Why then, if it isn’t really food, why are we eating it? Because it tastes good? Well, we learned that even the taste of food changed once we broke our addiction to MSG, an addiction we didn’t even know we had. I remember the day, a few months into modifying our food habits, we sat down to enjoy dinner at our favorite Mexican restaurant and, for a moment, we thought they had changed the ingredients. It just didn’t taste that good any more…oh, and we felt horrible later, too. The restaurant had not changed their ingredients, our taste buds changed. During that same time we stopped by one of our favorite chain Italian restaurants and my oldest daughter ordered pasta. A few bites into one of her favorite all time dishes (she ordered the same thing every time there), she made a funny face and declared how mushy and blah her pasta was. It had happened. We could no longer eat “non-food”. Chemicals, actually. Genetically engineered food.

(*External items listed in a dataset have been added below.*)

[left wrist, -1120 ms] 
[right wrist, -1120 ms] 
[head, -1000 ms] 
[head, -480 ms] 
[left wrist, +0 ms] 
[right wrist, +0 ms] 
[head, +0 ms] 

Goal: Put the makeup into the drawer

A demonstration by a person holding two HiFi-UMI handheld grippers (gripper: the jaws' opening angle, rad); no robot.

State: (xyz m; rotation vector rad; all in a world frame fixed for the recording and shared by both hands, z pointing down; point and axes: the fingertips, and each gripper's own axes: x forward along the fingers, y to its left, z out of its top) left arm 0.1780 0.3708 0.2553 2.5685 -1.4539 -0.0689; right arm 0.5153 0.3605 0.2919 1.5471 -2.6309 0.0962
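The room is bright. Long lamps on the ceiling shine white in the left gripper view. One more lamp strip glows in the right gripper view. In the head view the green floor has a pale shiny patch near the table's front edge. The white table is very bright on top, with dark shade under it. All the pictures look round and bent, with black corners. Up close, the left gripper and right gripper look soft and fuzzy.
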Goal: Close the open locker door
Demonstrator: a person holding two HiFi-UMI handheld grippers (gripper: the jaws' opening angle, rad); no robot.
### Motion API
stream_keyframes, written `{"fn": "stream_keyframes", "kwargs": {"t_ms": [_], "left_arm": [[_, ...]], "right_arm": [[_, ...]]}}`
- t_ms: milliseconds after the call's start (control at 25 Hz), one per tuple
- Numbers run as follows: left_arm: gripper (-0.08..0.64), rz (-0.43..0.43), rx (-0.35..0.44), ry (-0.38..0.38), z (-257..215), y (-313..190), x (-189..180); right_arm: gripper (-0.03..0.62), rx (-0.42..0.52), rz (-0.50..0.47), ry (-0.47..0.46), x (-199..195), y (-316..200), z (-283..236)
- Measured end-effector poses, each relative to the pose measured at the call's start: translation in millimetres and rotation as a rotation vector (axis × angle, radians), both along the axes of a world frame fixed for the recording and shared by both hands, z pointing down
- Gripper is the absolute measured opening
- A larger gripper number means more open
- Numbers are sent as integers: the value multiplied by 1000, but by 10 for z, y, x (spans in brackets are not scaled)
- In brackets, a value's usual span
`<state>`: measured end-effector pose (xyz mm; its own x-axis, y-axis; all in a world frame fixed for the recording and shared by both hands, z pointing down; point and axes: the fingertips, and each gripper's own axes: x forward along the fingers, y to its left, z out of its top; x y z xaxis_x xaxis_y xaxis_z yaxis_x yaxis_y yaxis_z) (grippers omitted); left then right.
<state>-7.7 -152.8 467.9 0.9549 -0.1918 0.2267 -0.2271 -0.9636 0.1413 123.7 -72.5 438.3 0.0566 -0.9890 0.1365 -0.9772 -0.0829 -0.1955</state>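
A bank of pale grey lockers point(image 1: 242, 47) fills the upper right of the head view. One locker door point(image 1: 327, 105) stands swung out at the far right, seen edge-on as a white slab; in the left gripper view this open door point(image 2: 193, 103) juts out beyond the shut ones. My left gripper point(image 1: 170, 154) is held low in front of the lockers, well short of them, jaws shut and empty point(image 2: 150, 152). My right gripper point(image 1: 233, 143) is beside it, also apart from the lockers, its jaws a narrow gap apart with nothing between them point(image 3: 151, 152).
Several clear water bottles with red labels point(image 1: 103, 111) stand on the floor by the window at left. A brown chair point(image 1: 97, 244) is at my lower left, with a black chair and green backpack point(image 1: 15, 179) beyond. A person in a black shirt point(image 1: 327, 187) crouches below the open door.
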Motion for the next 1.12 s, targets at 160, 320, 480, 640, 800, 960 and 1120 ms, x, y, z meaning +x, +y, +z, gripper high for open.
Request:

Dr. Colbert groups food into two major categories: “living food” and “dead food”. Simple enough, right? Living foods are foods exist in their raw or close to raw state. They are colorful, robust, healthy, and are found in their divinely created wrappers such as peels, skins, and shells. They are plucked, harvested, and squeezed and they are not the ones found in the aisles of the grocery store – they are instead found at local markets, farm stands and the outer ring of the grocery, in the refrigerated sections.  Dead foods are those foods which are not really foods at all. They are consumable products that have been highly processed, modified she bleached, refined, preserved, or chemically enhanced. We also quickly learned that living food promotes life and healing and restoration, while dead foods do just the opposite – they are linked to obesity, sickness, disease, degeneration, allergies, and ultimately toward death.  Simple? You bet!